▼▼▼
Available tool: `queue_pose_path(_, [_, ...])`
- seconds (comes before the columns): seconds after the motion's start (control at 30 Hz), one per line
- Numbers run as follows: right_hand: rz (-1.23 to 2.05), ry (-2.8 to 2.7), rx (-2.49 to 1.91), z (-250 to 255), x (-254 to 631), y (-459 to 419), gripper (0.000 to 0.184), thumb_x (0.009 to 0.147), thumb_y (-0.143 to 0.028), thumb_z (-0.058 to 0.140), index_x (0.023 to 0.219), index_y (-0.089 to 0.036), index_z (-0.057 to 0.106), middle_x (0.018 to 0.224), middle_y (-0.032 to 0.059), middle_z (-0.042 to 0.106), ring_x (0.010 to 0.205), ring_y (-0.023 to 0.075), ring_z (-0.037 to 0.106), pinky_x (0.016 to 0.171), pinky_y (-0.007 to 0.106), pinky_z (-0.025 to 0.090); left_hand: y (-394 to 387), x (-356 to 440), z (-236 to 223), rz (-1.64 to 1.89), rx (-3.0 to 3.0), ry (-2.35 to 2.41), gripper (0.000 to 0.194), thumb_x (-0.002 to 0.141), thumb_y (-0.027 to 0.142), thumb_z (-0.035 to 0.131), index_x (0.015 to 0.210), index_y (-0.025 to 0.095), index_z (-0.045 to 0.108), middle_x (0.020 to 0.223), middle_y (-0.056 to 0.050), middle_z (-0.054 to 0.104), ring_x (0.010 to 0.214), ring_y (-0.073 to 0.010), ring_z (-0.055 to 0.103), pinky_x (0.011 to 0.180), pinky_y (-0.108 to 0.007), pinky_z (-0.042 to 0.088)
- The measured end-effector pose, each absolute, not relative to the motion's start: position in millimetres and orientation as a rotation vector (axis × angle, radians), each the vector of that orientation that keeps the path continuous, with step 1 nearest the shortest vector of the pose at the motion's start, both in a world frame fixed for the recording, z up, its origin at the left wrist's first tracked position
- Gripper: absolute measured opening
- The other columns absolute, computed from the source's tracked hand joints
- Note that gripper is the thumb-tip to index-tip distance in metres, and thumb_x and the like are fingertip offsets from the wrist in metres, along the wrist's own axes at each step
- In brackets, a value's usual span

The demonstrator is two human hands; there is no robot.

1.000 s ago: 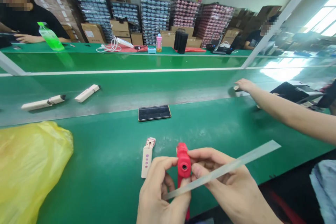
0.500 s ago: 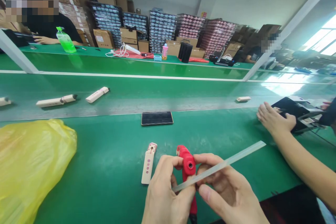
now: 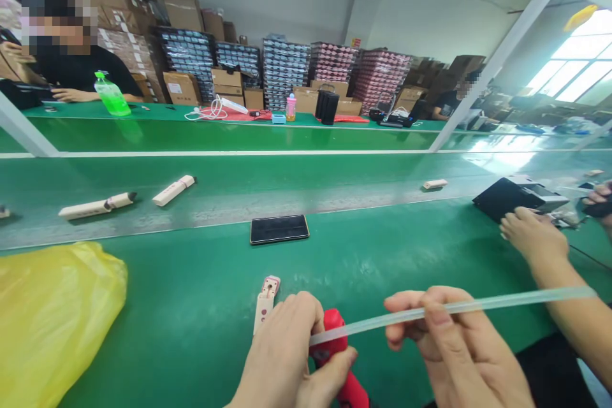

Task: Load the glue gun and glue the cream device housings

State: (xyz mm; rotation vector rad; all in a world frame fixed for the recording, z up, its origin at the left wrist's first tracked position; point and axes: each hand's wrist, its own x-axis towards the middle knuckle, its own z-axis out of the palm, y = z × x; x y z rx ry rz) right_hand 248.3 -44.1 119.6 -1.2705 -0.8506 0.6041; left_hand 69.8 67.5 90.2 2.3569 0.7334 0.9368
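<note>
My left hand [image 3: 287,350] is closed around a red hot glue gun [image 3: 352,390], partly hidden by the fingers. A long translucent glue stick [image 3: 377,322] slants up to the right across the view. Its left end meets the back of the gun beside my left fingers; whether it sits inside the hole cannot be told. My right hand [image 3: 463,344] pinches the stick near its middle between thumb and fingers. Just beyond my left hand lies a pale, slim handheld casing [image 3: 266,306] with small pink buttons, its lower part covered by the hand.
A dark phone [image 3: 280,229] lies on the green bench ahead. At left is a yellow plastic bag [image 3: 57,312]. Several pale devices [image 3: 173,190] rest on the strip behind. On the right, a co-worker's hand [image 3: 538,242] touches a black machine [image 3: 507,201].
My right hand has moved right, off the gun, and now pinches the glue stick, which has shifted right with it. My left hand has turned the gun. The co-worker's hand has moved right.
</note>
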Motion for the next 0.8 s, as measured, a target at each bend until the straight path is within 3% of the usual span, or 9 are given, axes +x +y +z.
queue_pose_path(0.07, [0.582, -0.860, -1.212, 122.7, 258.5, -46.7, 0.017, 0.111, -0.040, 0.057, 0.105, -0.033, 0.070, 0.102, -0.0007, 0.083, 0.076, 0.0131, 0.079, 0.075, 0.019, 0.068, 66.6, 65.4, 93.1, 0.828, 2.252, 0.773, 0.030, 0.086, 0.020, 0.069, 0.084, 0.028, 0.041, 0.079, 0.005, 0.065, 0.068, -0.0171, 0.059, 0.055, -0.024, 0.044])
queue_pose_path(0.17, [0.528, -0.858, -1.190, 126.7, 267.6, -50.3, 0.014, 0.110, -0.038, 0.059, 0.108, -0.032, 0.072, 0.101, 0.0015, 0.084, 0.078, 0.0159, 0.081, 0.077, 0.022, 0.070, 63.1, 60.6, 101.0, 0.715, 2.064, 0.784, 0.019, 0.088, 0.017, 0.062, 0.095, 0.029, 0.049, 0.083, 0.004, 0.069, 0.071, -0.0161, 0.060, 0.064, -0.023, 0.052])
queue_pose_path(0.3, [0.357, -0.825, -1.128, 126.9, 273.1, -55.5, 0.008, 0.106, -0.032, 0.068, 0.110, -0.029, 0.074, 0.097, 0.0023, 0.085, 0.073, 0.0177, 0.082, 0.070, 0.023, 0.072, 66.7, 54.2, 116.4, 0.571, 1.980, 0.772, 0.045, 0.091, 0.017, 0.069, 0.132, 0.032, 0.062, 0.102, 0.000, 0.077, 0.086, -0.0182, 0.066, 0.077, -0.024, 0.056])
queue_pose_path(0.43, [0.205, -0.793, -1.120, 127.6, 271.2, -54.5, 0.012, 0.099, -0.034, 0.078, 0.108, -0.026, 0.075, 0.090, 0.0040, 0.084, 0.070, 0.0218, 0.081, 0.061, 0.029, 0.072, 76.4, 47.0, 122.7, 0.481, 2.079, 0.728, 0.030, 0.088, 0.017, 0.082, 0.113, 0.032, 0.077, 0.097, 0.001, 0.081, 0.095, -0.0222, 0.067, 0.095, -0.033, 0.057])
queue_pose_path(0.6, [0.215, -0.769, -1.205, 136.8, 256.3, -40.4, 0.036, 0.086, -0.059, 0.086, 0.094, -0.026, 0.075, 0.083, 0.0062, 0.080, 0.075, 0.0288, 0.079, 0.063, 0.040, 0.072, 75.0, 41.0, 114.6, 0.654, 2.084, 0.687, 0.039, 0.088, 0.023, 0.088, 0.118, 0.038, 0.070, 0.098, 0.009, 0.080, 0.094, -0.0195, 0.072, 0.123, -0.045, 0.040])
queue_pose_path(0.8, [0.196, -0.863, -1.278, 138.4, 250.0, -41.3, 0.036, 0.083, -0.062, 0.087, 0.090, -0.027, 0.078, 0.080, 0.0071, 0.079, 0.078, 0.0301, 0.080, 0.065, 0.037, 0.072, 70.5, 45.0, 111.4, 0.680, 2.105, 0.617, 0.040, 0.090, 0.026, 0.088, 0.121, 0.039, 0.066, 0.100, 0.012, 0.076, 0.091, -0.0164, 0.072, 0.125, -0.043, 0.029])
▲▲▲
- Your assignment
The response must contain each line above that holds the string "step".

- Task output
- The measured end-effector pose, each absolute, not relative to the motion's start: position in millimetres and orientation as a rotation vector (axis × angle, radians), each the vector of that orientation that keeps the path continuous, with step 1 nearest the shortest vector of the pose at the motion's start, both in a world frame fixed for the recording, z up, its origin at the left wrist's first tracked position
- Note that gripper is the thumb-tip to index-tip distance in metres, and thumb_x and the like are fingertip offsets from the wrist in metres, along the wrist's own axes at each step

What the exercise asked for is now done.